# [What you should do]
Your task is to copy each line of the listing that contains the word "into".

# [Input material]
-.-.-

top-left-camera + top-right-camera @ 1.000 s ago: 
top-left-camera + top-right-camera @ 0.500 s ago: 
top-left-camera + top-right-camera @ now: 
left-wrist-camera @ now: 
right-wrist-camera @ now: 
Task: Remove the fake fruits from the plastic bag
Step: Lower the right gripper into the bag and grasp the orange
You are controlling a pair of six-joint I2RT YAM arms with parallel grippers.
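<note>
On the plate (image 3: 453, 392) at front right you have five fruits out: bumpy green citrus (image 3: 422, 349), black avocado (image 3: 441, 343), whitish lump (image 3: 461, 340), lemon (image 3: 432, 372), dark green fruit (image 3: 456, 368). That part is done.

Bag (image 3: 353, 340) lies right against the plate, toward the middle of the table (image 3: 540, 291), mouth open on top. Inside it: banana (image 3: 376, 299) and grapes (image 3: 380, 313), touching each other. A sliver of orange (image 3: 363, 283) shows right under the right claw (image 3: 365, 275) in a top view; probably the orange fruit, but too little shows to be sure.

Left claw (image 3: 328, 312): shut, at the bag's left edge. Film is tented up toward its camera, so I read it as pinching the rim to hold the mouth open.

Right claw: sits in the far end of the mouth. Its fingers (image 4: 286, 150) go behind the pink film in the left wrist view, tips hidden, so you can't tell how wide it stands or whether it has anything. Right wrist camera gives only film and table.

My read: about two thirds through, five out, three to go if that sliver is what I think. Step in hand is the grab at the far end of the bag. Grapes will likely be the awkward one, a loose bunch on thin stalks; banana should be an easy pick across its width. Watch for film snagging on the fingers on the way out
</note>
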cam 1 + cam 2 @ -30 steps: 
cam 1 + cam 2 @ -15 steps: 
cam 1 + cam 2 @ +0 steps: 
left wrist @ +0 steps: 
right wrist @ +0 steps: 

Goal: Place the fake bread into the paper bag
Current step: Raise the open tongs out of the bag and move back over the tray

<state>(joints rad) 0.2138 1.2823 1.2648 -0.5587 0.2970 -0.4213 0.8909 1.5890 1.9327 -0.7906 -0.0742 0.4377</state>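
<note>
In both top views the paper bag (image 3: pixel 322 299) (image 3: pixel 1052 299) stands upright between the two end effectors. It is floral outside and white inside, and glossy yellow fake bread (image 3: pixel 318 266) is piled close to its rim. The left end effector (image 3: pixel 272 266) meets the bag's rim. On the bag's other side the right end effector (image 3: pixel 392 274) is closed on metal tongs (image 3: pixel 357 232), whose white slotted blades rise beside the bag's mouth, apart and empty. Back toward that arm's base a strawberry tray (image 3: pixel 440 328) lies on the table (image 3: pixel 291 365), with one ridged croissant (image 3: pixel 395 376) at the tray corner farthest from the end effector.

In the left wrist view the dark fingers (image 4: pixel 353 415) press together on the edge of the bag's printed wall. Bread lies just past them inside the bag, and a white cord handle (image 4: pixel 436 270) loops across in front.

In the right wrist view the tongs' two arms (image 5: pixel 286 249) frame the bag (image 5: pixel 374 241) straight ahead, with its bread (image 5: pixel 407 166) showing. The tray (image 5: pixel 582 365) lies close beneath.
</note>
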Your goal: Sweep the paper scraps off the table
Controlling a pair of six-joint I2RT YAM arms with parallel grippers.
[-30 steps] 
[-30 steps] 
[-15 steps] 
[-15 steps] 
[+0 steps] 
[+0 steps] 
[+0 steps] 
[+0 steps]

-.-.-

# [Output of the task]
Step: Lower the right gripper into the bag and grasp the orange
Goal: Place the fake bread into the paper bag

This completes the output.